The main thing to know about this paper is that DreamAvoid adds a test-time dreaming pipeline to VLA policies for manipulation, using a trigger for critical phases, action sampling, and an evaluator to pick safer paths. The approach is practical but rests on the unverified assumption that the evaluator can accurately forecast short-term outcomes. What is new is the specific setup with autonomous boundary learning to train the evaluator on success, failure, and boundary cases. This gives the system a way to anticipate failures during execution without retraining the underlying VLA model. It targets the brittleness where small errors in fine-grained tasks lead to big problems, which is a real issue for real-world use. The paper does well by releasing code and by focusing on a concrete pipeline that could be added to existing models. The description of the three components—Dream Trigger, Action Proposer, and Dream Evaluator—lays out a clear method. The soft spots are around the evidence for the evaluator. As the stress-test points out, if the evaluator's predictions don't reliably match what actually happens, then the selection step won't consistently avoid failures, and any reported gains might come from extra sampling or the trigger itself. The abstract talks about improved success rates on real and sim tasks, but without details on baselines, error bars, or how the evaluator was validated, it's tough to assess how much the dreaming contributes. Generalization to new tasks or environments could also be a concern if the boundary data is task-specific. This paper is for researchers working on vision-language-action models in robotics who want to improve reliability. Someone in that area would find the framework useful to build on or test. It deserves a serious referee because the problem it addresses is important for deployment, and the method is well-motivated, though it will probably require additional experiments to confirm the evaluator's effectiveness.

Referee Report

2 major / 1 minor

Summary. The paper proposes DreamAvoid, a critical-phase test-time dreaming framework for Vision-Language-Action (VLA) policies. It detects critical phases via a Dream Trigger, samples candidate action chunks with an Action Proposer, and uses a Dream Evaluator (jointly trained on success/failure/boundary data) to predict short-horizon futures and select the optimal action. The central claim is that this enables VLA models to anticipate and avoid failures in fine-grained manipulation, improving overall task success rates on real-world tasks and simulation benchmarks, supported by an autonomous boundary learning paradigm.
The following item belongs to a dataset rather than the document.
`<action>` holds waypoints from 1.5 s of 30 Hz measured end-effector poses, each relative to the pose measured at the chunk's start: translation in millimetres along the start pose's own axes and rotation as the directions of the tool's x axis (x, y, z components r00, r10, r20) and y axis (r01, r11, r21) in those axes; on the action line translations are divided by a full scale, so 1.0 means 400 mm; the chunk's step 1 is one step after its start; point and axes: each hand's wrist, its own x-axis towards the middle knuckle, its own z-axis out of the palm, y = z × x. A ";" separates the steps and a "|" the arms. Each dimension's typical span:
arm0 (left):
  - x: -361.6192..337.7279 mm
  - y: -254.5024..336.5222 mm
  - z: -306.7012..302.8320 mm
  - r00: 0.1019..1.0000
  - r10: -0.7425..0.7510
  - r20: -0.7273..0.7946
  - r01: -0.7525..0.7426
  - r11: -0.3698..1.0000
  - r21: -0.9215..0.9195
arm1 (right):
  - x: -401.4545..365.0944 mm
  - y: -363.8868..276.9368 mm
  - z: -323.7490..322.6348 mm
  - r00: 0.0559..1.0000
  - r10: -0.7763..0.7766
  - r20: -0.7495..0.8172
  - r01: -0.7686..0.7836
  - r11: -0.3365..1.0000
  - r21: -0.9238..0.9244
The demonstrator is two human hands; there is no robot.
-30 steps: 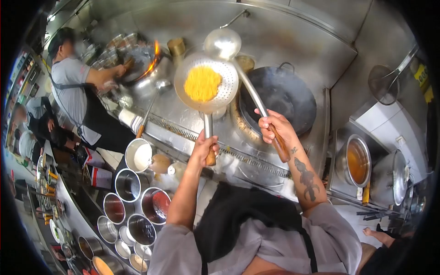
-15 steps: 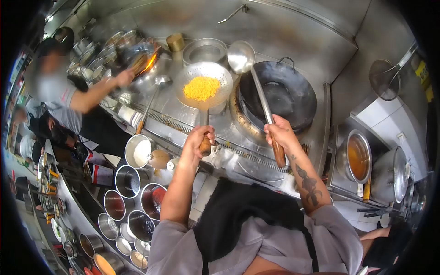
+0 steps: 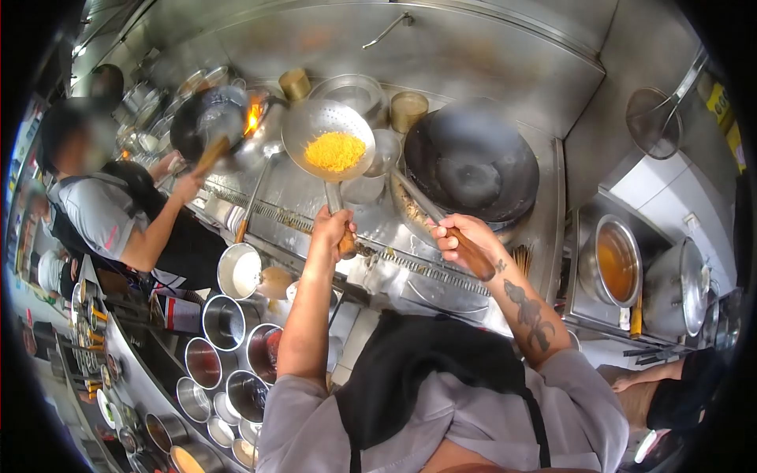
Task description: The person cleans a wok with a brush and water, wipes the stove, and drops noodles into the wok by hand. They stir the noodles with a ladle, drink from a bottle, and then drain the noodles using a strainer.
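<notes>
My left hand (image 3: 333,230) is closed round the wooden handle of a perforated strainer (image 3: 297,130). A heap of yellow shredded food (image 3: 336,150) lies in the strainer, which is held above the steel cooktop. My right hand (image 3: 465,240) grips the wooden handle of a ladle (image 3: 419,197). The ladle's shaft slants up and left, and its bowl is near the strainer's right side, low over the counter. Right of the ladle sits a large black wok (image 3: 505,169), with a little shiny liquid or residue at its bottom and haze above it.
At left a co-worker (image 3: 110,213) handles another wok (image 3: 185,130) beside a flame (image 3: 253,117). Several metal pots (image 3: 224,322) stand lower left. A bowl of amber liquid (image 3: 615,260) and a lidded pot (image 3: 670,288) are at right. A mesh skimmer (image 3: 654,122) hangs on the wall.
The ladle has swung down and left, from above the counter beside the wok to beside the strainer. The strainer has shifted slightly left. The co-worker's wok has moved left, away from the flame.
</notes>
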 end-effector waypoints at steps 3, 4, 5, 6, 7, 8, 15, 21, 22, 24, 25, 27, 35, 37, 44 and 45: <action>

Significance. If the empirical claims hold, the work could meaningfully advance VLA robustness by addressing failure awareness at test time rather than through retraining. The open-sourced code at the provided GitHub link is a clear strength for reproducibility. The autonomous boundary learning idea is conceptually interesting for handling subtle success/failure transitions.

major comments (2)

[§4] §4 (Experiments): The abstract asserts improved success rates on real-world and simulation tasks, yet supplies no quantitative numbers, baselines, error bars, ablation studies, or experimental protocol details. This prevents any assessment of the magnitude, statistical significance, or reliability of the claimed failure avoidance.
[§3.2] §3.2 (Dream Evaluator): The selection step relies on the evaluator correctly ranking short-horizon futures of candidate actions, but no metrics are reported on its prediction accuracy, ranking correlation with actual outcomes, or generalization beyond the mixed training distribution. This is load-bearing for the central claim.

minor comments (1)

[Abstract] Abstract and §3: The framework introduces multiple new components (Dream Trigger, Action Proposer, Dream Evaluator) with only high-level descriptions; adding a concise algorithmic outline or pseudocode would improve clarity.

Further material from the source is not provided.